### ACTIVITY:
Find the line holding "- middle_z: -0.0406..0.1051" in the entries below. Give it again exactly, along with every line after it up to and including the line holding "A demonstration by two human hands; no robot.".

[Recorded data]
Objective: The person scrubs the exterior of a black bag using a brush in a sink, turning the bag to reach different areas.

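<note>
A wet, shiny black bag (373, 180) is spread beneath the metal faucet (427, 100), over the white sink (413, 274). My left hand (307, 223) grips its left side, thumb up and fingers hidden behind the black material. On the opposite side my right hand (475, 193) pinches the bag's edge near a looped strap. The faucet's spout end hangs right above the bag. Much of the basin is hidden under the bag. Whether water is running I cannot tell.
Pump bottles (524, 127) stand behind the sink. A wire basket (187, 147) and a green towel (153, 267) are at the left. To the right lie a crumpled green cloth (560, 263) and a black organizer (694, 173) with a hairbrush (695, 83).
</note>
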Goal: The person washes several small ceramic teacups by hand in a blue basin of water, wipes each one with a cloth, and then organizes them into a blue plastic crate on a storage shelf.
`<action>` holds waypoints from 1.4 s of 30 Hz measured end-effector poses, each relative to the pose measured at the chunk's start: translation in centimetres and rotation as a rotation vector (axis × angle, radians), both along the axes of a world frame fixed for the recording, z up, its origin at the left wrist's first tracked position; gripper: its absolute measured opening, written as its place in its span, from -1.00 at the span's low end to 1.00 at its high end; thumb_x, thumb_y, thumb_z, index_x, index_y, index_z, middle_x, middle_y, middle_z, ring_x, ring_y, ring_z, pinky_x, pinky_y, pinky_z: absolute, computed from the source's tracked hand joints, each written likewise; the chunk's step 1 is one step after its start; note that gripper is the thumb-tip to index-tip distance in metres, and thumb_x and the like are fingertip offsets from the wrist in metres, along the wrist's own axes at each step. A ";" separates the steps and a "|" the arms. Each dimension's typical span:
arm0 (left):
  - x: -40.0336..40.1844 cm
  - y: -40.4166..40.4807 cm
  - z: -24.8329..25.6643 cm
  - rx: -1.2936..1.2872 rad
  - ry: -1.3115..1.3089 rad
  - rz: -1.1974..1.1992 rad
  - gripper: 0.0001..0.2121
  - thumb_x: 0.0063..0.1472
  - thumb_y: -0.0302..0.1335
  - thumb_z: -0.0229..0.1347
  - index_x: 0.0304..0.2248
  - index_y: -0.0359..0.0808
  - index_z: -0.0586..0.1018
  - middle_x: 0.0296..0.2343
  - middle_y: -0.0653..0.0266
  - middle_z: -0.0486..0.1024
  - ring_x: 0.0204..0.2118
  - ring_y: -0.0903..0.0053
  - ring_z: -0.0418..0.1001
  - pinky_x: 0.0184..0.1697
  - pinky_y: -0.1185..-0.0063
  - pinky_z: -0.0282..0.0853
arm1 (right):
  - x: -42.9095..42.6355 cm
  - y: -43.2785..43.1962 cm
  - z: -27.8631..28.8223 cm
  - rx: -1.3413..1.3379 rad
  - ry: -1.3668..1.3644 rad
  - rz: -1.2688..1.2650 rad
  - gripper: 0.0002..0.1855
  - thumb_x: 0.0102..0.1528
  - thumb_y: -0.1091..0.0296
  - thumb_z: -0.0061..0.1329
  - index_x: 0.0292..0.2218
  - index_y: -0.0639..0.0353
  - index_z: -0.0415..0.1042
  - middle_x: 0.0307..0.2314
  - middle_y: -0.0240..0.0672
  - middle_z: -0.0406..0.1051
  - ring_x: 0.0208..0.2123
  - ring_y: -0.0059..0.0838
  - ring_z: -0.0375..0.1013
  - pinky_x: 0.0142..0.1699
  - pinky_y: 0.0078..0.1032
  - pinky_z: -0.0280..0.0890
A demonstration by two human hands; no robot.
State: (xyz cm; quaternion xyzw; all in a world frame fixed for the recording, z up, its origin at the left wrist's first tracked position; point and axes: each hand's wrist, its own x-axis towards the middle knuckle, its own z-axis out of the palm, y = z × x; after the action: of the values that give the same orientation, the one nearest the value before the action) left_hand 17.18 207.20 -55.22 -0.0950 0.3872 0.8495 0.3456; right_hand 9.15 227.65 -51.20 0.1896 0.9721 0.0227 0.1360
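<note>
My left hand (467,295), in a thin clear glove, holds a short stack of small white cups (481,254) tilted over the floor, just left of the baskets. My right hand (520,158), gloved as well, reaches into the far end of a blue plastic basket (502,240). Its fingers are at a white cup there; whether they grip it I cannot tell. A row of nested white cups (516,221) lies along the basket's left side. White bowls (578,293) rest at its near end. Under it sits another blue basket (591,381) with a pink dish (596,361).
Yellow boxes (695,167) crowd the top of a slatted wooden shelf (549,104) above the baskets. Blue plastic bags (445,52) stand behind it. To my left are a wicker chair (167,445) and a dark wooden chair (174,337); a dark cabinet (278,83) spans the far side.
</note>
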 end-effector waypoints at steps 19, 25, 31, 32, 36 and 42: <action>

### SOLUTION TO THE EXERCISE:
  - middle_z: -0.0406..0.1051
  - ring_x: 0.0208..0.2123
  - ring_y: -0.0059..0.0838
  - ring_z: -0.0375..0.1013
  - pinky_x: 0.0142..0.1699
  - pinky_y: 0.0078..0.1032
  - pinky_z: -0.0280..0.0890
A demonstration by two human hands; no robot.

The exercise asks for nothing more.